Completed stacked data table
Conduct the Oneway Analysis
Now that your data is stacked, we can conduct a Oneway Analysis of Variance to test for differences in the mean fill weights among the three production lines.
To do this, select Analyze > Fit Y by X and assign Weight to Y, Response and Line to X, Factor. Once the plot is created, select Means/Anova from the red triangle menu.
The mean diamonds in the plot show 95% confidence intervals for the production line means. The points that fall outside the mean diamonds are not outliers. To see this, add box plots to the plot. From the red triangle menu, select Display Options > Box Plots.
Notice all points fall within the box plots boundaries; therefore, they aren’t outliers.

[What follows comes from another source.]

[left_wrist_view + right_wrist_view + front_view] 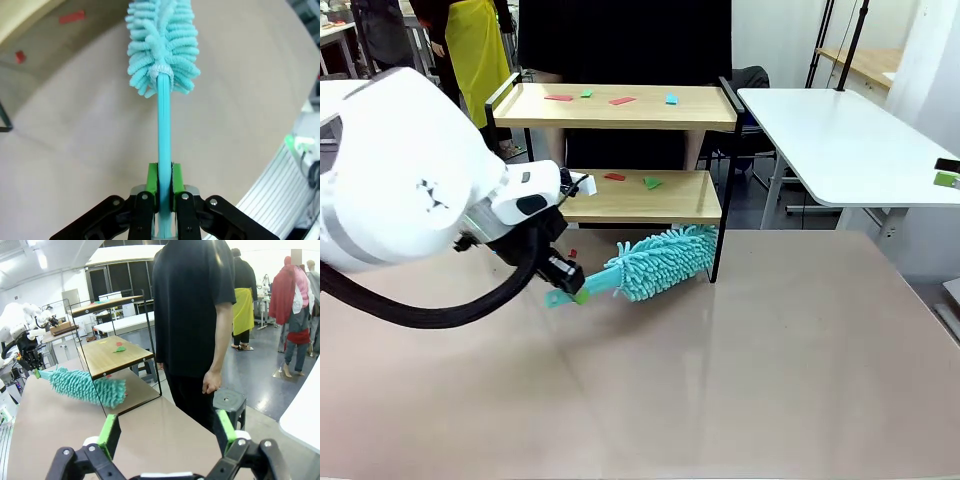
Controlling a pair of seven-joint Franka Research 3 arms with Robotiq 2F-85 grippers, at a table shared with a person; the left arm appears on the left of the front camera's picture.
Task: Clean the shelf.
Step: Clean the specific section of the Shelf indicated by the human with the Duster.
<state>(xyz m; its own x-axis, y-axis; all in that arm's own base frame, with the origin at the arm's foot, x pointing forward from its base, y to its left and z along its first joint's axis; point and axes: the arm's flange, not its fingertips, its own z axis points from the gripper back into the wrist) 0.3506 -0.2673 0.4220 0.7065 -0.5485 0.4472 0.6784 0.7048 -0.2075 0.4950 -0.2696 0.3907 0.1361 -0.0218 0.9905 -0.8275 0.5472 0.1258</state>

Let’s look at the All Pairs, Tukey HSD comparison results. From the red triangle menu, select Compare Means > All Pairs, Tukey HSD. In the plot, click on the comparison circle for Line C. Here are the results:
Weight by line
In the Analysis of Variance report, the p-value of 0.0102 provides evidence that the means are not all equal. Compare each group means visually by examining the intersection of the comparison circles. The outside angle of intersection tells you whether the group means are significantly different. If the intersection angle is close to 90 degrees, you can verify whether the means are significantly different by clicking on the comparison circle to select it.
Groups that are different from the selected group appear as thick gray circles. Notice Line C is selected and appears red (in JMP default colors), and Line B appears as thick gray. This means Line B is not in the same group as Line A, therefore their means are significantly different. The mean for Line C differs from the mean for Line B at the 0.05 significance level. Lines A and B do not show a statistically significant difference.
In addition, the mean diamonds shown in the plot span 95% confidence intervals for the means. The numeric bounds for the 95% confidence intervals are given in the Means for Oneway ANOVA report. The plot indicates that the confidence intervals for Lines B and C do not contain the target fill weight of 12.5: Line B appears to overfill and Line C appears to underfill. For these two production lines, the underlying causes that result in off-target fill weights should be addressed. Perhaps equipment needs replacing, or maybe the lines need adjusting.
With data structured similarly to the data used in this example, whatever your case might be, stacking it for a Oneway analysis is a great way to compare your results.